Невенор едва не подавилась удивлённым вздохом – за последнее время жрецы покровительницы жизни набрали такую силу, что по могуществу даже сравнялись с магами-целителями да погодниками. И всё же хоббитянка, доселе из всех небожителей жаловавшая только покровительницу женщин Хеннору, входящая в обитель отныне величайшей из богинь – это оказалось превыше её понимания. Превыше всего, что обученная всяким наукам да премудростям эльфийка могла себе вообразить и обдумать. Только на миг она дрогнула, а гордо задравшая носик Стелла уже клацала башмачками по полированным беломраморным плитам внутреннего двора.
В два прыжка Невенор, стряхнувшая с себя непонятное смущение, круто замешанное на нехороших предчувствиях, догнала отважную хоббитянку и храбро заскользила рядом с ней своей знаменитой, текучей и бесшумной походкой матёрых эльфийских головорезок.
Здесь, меж уходящих ввысь белоснежных, увенчанных цветочными узорами колонн, на всегда зелёную шелковистую траву светило солнце.
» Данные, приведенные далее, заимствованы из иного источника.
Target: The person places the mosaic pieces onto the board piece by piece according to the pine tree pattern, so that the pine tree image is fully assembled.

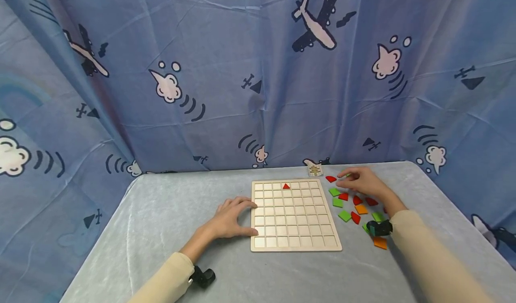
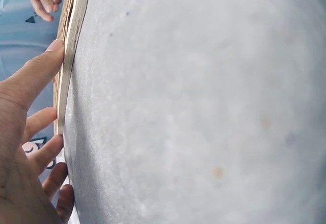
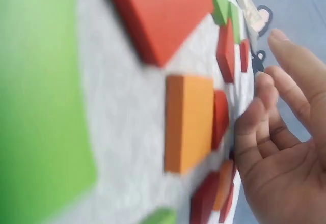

В воздухе плыли легчайшие, сладкие и ласковые ароматы. Словно сама собой невесть откуда лилась нежная, заставляющая плакать от радости и печалиться одновременно музыка – и самые сильные маги да жрецы других богов напрасно тщились разгадать сей секрет. И лишь беспечные ласточки носились туда-сюда весело чирикающими чёрно-белыми молниями.
А в самом конце невесомой, воздушной и всё же подпирающей небо сдвоенной колоннады высилась огромная статуя прекраснейшей, неземного очарования женщины – и богини. Величавая, покровительственная и в то же время умеющая находить слова для каждого бессмертная здесь благословляла, напутствовала и даже исцеляла людские (и не только) души. Вот к подножию-то этой статуи и просеменила маленькая хоббитянка в сопровождении отдыхающей здесь душой и телом эльфийки.
Замерев у подножья, Стелла гордо выпрямилась. Задрав головёнку, дерзко и нахально воззрилась в прекрасные и ласковые глаза – а холодеющая рука нащупывала в корзинке гладкую округлость. И в то время, когда следовало преклонить колена, отдавая заслуженную дань почестей бессмертной – вот тогда-то малышка с негодованием швырнула куриное яйцо в это ненавистное, лживое и бесстыжее лицо.
Грязное пятно разбрызгалось по прекрасному облику, стекая вниз липкими потёками. Мир содрогнулся, замер в ужасе. И в тот миг, когда храм озарился исходящим от статуи ярким, неистовым и разгневанным светом, Стелла погрозила маленьким кулачком и выкрикнула, не отводя глаз от огненного взора изумлённой и оскорблённой богини:
– Бессмертная, я обвиняю тебя – в неблагодарности!
Мысленно застонав, корчась от боли и непонятного облегчения – всё-таки я сделала это! – Невенор выхватила из корзинки спелый помидор. Размахнувшись, запустила его следом за яйцом. И в её огромных, распахнувшихся на половину побледневшего от решимости лица глазах отразился весь мир – до последней капельки росы.
– Светлейшая, неси нас к мастеру Локси!
Отныне – и навсегда!
Конец второй и последней книги, записанной при переводе части рукописи, что была найдена в библиотеке храма светлейшей Миллики.